- Prompt:
Would you return the lines between the one holding "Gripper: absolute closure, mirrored" and the one holding "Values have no", inclusive, and only those, exactly as they stand in the listing below?

### Data shown

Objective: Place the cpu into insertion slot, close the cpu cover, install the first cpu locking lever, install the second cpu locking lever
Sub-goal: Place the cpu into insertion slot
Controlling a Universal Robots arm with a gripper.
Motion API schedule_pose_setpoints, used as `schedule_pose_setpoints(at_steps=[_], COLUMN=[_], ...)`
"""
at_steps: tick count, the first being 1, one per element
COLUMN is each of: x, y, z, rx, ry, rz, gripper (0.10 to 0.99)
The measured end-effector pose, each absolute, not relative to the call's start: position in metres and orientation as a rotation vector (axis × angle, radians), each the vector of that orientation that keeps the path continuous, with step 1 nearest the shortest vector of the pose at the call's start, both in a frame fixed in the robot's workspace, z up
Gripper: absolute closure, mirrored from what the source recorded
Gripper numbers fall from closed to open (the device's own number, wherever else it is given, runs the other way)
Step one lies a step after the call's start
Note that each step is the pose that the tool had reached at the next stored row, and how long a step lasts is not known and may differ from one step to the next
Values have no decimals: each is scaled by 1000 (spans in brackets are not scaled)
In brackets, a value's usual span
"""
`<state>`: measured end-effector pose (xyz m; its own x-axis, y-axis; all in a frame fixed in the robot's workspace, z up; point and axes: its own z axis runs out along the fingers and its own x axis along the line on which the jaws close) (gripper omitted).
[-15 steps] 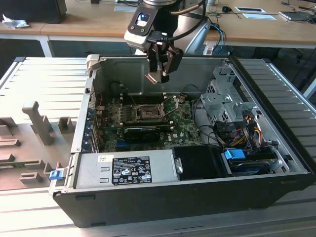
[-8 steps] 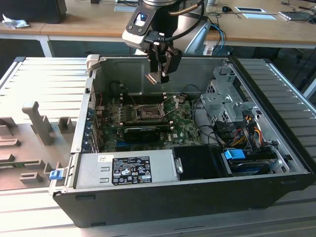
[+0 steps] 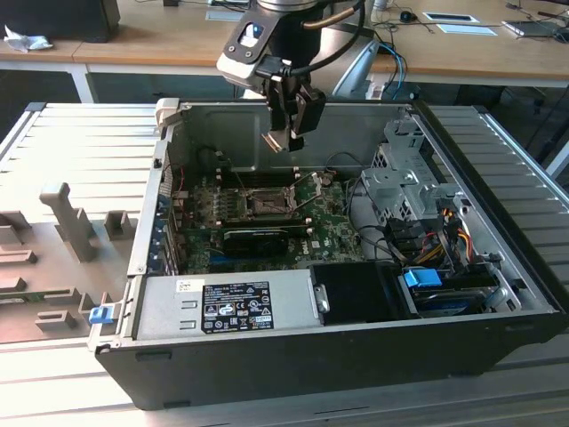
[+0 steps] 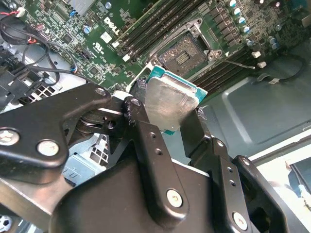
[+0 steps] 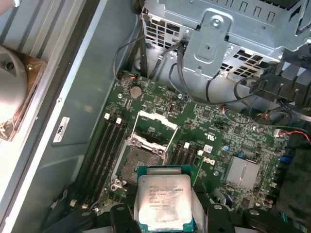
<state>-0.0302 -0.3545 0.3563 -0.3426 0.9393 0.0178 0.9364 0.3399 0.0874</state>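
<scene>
Quick count: one cpu (image 5: 163, 201), one insertion slot (image 5: 143, 158), one cpu cover (image 5: 158, 120), and one gripper (image 4: 170, 114) with two black fingers (image 4: 146, 141).

The open computer case (image 3: 356, 124) has the green motherboard (image 3: 333, 218) lying flat inside it. In the exterior view, a grey power supply (image 3: 231, 302) sits at about 6 o'clock from the socket and a metal drive cage (image 3: 396, 178) at about 3 o'clock.

The slot itself has nothing in it. Its dark contact field is bare in both wrist views. The cover looks flipped up off the socket, though the angle makes that a bit hard to call.

The gripper's fingers are closed in just to the chip's width and pinch the cpu by two opposite edges, with the silvery face in plain sight between them. In the exterior view the gripper hangs at roughly 12 o'clock from the slot, up near the case's rim. The chip is well clear of the board and touches nothing but the fingers.
</scene>
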Motion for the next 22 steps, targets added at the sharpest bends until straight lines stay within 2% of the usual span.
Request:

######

- Your solution:
Gripper: absolute closure, mirrored from what the source recorded
Gripper numbers fall from closed to open (the device's own number, wherever else it is given, runs the other way)
Step one lies a step after the call's start
Note that each step is the pose that the tool had reached at the next stored row, and how long a step lasts is not known and may differ from one step to the next
Values have no decimals: each is scaled by 1000 (spans in brackets are not scaled)

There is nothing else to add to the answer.